This article was first published on June 10, 2020.
Obligations for non-executive directors (NEDs) are easily stated but executed with difficulty. Arguably the most challenging responsibility under stress is protecting long-term shareholder value. Whilst this necessitates a focus on survival in the short term, it means boards must divert sufficient attention to what comes next: recovery.
Moving Out Of The Survival Phase
The survival phase of the COVID-19 crisis, in which organizations grapple with the challenges of lockdown and its near-term implications, is well underway. These are the tactical and operational matters of keeping the business alive and defending its financial position.

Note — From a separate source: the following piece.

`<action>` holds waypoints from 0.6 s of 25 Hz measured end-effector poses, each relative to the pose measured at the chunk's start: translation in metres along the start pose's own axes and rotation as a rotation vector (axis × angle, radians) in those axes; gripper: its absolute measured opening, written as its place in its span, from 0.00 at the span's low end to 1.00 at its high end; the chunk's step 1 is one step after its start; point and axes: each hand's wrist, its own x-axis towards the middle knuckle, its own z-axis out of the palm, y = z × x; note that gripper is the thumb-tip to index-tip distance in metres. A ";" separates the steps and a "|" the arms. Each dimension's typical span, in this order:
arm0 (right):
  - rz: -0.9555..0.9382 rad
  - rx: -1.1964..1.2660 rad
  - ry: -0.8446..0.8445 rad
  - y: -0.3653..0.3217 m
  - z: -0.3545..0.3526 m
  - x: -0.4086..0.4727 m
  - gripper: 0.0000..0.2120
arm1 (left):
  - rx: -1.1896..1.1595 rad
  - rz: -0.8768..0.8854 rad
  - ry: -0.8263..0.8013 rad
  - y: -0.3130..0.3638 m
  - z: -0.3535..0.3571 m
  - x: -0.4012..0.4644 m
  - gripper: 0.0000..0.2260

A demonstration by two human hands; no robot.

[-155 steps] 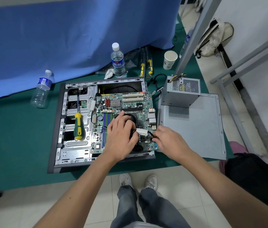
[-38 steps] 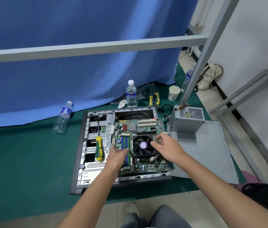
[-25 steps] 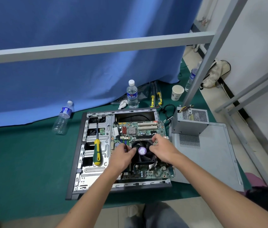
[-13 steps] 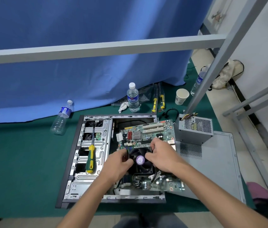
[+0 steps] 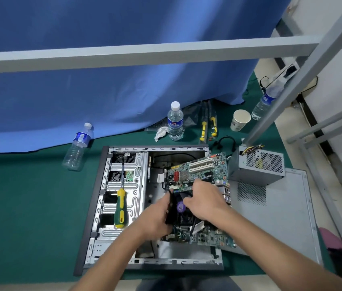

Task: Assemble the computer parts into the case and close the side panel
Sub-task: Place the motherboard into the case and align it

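The open computer case point(image 5: 103, 206) lies flat on the green table. The green motherboard point(image 5: 203, 171) is tilted and lifted off the case floor, shifted toward the case's right edge. My left hand point(image 5: 157, 217) grips the left side of the black CPU cooler fan point(image 5: 181, 208) with its purple hub. My right hand point(image 5: 205, 200) grips the fan's right side. The grey power supply point(image 5: 258, 166) stands on the grey side panel point(image 5: 277, 217) to the right of the case. A yellow-green screwdriver point(image 5: 120, 208) rests on the drive cage.
Water bottles stand at the back point(image 5: 175, 121), lie at the left point(image 5: 77, 147) and sit at the right point(image 5: 263, 106). A paper cup point(image 5: 240, 119) and yellow-handled tools point(image 5: 207, 127) are behind the case. A grey frame bar point(image 5: 144, 53) crosses overhead and a post point(image 5: 291, 85) slants at the right.
Both hands moved onto the cooler fan and lifted the motherboard; it now tilts up and sits further right, baring the case floor.
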 end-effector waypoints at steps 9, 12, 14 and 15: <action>0.074 0.049 -0.099 -0.026 0.037 0.032 0.09 | 0.838 0.099 0.090 -0.044 -0.019 0.032 0.40; 0.032 0.069 -0.123 -0.025 0.045 0.039 0.10 | 0.850 0.130 0.083 -0.059 -0.025 0.039 0.42; 0.012 0.095 -0.131 -0.025 0.050 0.042 0.09 | 0.893 0.146 0.081 -0.065 -0.028 0.041 0.42; 0.007 0.116 -0.133 -0.024 0.052 0.044 0.08 | 0.905 0.150 0.082 -0.067 -0.029 0.041 0.42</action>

The challenges and threats are myriad: Operations are stressed by process changes and staff shortages, employee and customer behavior is altered, and supply chains are disrupted by demand fluctuations and government interventions aimed at ”flattening the curve”. But, navigating these challenges is the domain of executive management.
Focusing On Recovery
Getting ahead of the recovery will require ensuring that the firm has the right strategic focus for the world after COVID-19. Whilst the board has an important role in advising, supporting, and challenging leadership decisions around survival, it is in planning for recovery where NED engagement has the potential to disproportionately benefit the firm. Organizations need to form a view on how networks, supply chains, regulation, tax arrangements, and patters of customer demand may land after the crisis and bundle them into scenarios around which plans can be made. The unique combination of skills, experience, and resources of NEDs is a considerable benefit to many firms. This will be particularly important for driving the conversation of what the landscape will look like post-COVID-19, and how organizations can reposition for success.

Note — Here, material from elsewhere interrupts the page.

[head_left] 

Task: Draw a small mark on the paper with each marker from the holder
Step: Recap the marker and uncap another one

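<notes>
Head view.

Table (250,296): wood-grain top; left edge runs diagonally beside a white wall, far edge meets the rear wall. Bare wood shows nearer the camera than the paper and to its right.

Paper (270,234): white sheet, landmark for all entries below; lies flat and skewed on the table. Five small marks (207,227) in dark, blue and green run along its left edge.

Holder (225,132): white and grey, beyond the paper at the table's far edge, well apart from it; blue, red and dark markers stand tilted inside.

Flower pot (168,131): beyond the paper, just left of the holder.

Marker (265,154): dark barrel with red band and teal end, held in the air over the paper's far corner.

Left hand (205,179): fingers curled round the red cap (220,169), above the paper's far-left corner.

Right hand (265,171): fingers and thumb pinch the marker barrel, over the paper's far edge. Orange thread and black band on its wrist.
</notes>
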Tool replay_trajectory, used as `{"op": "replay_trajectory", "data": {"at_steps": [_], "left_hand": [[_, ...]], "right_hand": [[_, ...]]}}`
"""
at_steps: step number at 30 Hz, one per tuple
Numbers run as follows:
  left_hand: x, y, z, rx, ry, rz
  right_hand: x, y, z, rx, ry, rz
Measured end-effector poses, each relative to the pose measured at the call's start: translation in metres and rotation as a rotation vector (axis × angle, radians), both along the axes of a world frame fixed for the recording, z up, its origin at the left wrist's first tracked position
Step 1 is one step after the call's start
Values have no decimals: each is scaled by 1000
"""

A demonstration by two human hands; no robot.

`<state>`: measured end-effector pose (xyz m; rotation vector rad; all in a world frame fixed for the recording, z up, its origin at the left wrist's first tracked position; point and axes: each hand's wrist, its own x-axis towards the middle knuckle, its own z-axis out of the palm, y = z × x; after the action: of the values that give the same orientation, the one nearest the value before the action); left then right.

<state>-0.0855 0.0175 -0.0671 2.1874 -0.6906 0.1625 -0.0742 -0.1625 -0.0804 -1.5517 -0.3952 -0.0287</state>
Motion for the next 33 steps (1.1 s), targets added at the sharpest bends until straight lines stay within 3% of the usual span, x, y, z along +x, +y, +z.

The challenge of the recovery phase should not be understated; the evolving economic outlook, unprecedented government interventions, widespread and varied sectoral restructuring, and changes in individual behavior create substantial uncertainty about what is to come. Boards typically want, and need, to be involved in the debate and approval of strategy decisions, but can be reluctant to lead strategy design, a role they rightly expect to be played by senior management. In ordinary times this is appropriate. However, these are not ordinary times; if ever there was a time for boards to play a greater role in future strategy, it is now.
Overcoming Uncertainty
A systematic approach can help boards assess and adjust their future competitive positioning. Four dimensions of uncertainty need to be explored to consider how the world will normalize in both the medium and long term. Boards should be working as a team to form a collective view on the post-COVID-19 landscape across these dimensions, reaching out to contacts in government, academia, their suppliers, customers, and logistics partners to test that view in order to converge on a central scenario and understand implications of the alternatives. Many open questions sit below each of these dimensions.
Executive leadership has a vital role to play in the future of every organization. However, with the massive day-to-day challenge of maintaining business activity in the face of deep and ongoing uncertainty, survival and charting a path through the storm should be management’s absolute priority.
Once the storm has passed there will, of course, be winners. These will be firms that have reset their strategic focus appropriate to the changed settings of the new world. Ensuring firms are best positioned for this uncertain future is a fundamental part of a boards’ responsibility. There is, therefore, a greater necessity for boards to think strategically and use their collective experience to ensure their firm is positioned for success. Both survival and recovery will be fighting for Directors’ attention; too much focus on the former, at the cost of the latter, would be a mistake.